▶ _Task statement_: Restate, word for word and with no pictures, the stretch of lines in the data below that begins at the line with "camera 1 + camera" and ends at the line with "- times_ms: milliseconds", inclusive.
Extracted data: Begin
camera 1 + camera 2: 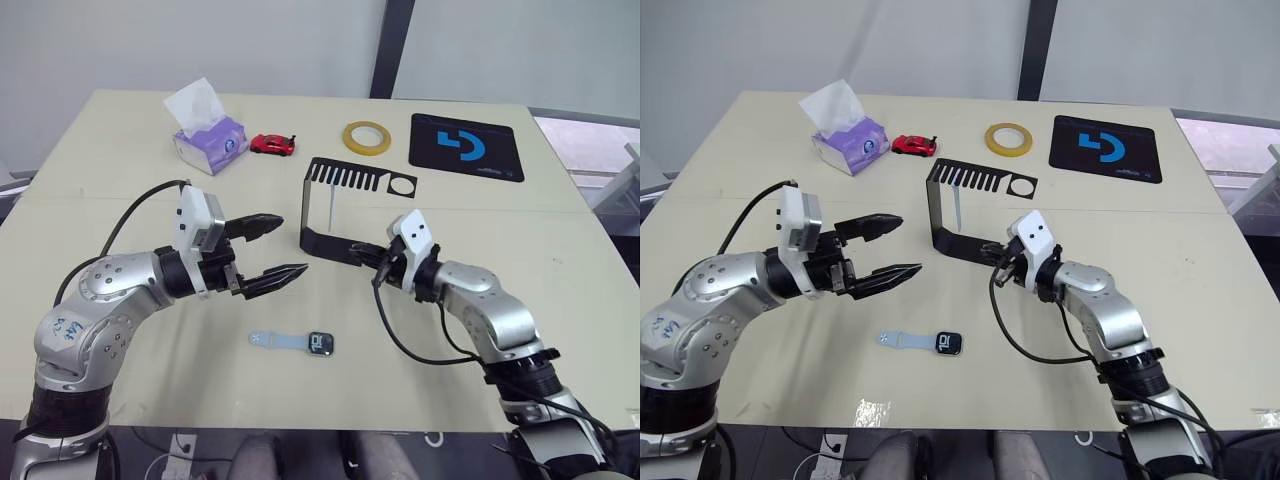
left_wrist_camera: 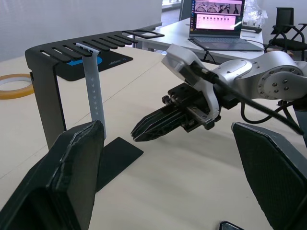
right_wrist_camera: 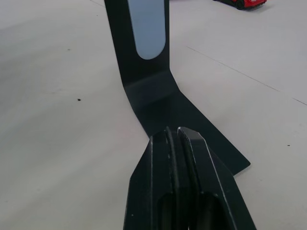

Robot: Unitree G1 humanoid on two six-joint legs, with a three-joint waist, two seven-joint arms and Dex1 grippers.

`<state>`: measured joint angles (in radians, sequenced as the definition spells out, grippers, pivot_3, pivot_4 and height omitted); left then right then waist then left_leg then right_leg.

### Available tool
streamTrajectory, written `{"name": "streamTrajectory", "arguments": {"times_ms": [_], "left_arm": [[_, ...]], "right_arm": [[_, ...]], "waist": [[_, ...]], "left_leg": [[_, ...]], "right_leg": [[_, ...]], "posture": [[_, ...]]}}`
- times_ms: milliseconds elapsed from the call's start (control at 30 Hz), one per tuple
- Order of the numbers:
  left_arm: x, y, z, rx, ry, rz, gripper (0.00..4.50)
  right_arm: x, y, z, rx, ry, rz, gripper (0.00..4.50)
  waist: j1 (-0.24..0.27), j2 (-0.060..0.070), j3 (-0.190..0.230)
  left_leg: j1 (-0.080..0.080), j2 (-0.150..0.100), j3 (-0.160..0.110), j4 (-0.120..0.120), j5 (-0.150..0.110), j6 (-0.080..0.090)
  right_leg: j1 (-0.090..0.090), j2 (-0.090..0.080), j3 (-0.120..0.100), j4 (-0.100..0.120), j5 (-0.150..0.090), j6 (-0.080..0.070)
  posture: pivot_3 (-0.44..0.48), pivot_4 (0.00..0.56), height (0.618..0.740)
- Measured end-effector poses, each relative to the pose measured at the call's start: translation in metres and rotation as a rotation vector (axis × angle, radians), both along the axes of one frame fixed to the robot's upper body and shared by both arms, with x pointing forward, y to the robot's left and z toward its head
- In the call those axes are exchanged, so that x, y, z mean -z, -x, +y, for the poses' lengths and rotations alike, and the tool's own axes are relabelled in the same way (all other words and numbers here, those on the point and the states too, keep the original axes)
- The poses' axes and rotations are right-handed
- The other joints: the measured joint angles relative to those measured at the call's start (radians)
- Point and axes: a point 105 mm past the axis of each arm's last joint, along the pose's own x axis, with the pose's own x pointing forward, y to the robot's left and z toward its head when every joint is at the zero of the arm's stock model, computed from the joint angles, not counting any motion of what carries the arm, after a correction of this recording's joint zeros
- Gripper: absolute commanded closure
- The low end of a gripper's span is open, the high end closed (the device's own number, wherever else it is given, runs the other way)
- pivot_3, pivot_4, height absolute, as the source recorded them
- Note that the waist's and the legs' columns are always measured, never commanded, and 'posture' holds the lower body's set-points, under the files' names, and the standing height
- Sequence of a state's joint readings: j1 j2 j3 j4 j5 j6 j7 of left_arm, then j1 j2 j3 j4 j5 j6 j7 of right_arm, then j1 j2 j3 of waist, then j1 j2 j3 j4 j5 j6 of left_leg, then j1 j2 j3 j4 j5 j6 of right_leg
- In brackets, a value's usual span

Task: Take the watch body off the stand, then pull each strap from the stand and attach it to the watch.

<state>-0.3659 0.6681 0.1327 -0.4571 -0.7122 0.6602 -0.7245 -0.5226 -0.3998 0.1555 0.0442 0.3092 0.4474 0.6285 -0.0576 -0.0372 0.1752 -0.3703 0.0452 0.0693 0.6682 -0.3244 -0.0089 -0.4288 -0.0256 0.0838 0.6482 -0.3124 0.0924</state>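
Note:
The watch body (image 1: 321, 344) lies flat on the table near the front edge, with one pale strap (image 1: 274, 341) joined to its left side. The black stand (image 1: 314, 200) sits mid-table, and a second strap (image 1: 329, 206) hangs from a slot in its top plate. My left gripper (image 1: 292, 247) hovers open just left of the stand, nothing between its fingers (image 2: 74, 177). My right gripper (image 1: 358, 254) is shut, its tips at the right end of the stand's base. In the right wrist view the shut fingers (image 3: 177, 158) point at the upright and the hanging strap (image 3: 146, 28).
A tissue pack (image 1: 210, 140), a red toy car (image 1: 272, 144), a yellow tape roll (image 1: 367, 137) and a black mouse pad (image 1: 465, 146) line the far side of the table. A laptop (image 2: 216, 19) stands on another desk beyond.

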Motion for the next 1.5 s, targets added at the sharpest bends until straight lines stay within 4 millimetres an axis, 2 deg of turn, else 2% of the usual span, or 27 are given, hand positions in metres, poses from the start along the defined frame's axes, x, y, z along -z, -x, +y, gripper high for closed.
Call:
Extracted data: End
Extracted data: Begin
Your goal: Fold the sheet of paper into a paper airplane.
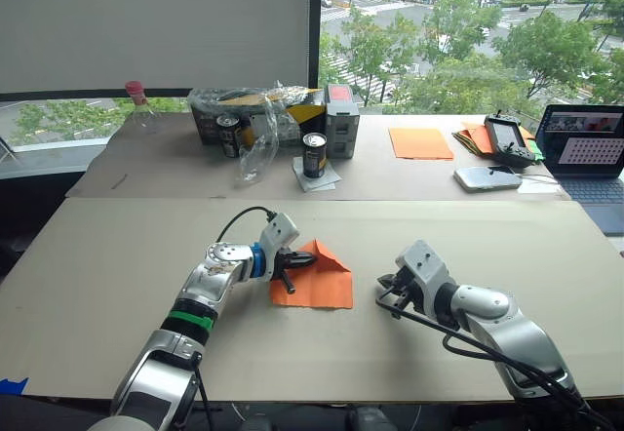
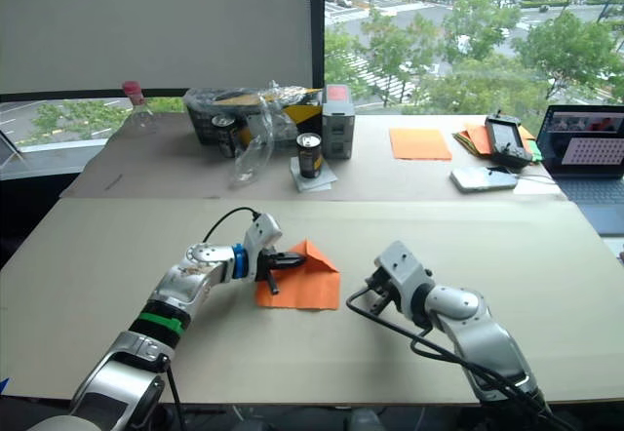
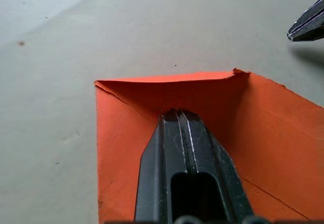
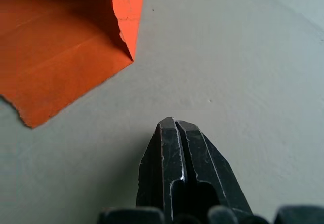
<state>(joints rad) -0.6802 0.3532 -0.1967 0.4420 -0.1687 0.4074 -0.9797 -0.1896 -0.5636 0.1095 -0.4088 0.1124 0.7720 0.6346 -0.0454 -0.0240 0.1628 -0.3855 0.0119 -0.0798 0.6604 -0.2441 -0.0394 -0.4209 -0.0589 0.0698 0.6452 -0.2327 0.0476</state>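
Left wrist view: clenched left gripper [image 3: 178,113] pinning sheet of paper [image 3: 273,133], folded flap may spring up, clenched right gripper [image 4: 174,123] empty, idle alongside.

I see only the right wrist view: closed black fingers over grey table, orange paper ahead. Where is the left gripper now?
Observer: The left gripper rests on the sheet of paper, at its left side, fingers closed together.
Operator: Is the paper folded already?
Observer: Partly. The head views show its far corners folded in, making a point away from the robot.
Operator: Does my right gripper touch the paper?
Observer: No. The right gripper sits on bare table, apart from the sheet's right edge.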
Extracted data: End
▶ _Reply_:
camera 1 + camera 2: 
left_wrist_camera: 
right_wrist_camera: 

Robot: Unitree G1 humanoid on two six-joint legs, with a three-joint waist, two seven-joint arms and Dex1 grippers.

`<state>`: measured joint angles (in radians, sequenced as the definition spells out, grippers, pivot_3, pivot_4 and height omitted); left then right then waist then left_leg then right_leg.

### Available tool
streamTrajectory, written `{"name": "streamTrajectory", "arguments": {"times_ms": [_], "left_arm": [[_, ...]], "right_arm": [[_, ...]], "waist": [[_, ...]], "left_leg": [[_, ...]], "right_leg": [[_, ...]], "posture": [[_, ...]]}}`
- times_ms: milliseconds elapsed from the call's start (control at 30 Hz), one per tuple

For this exercise, nothing further remains to be done.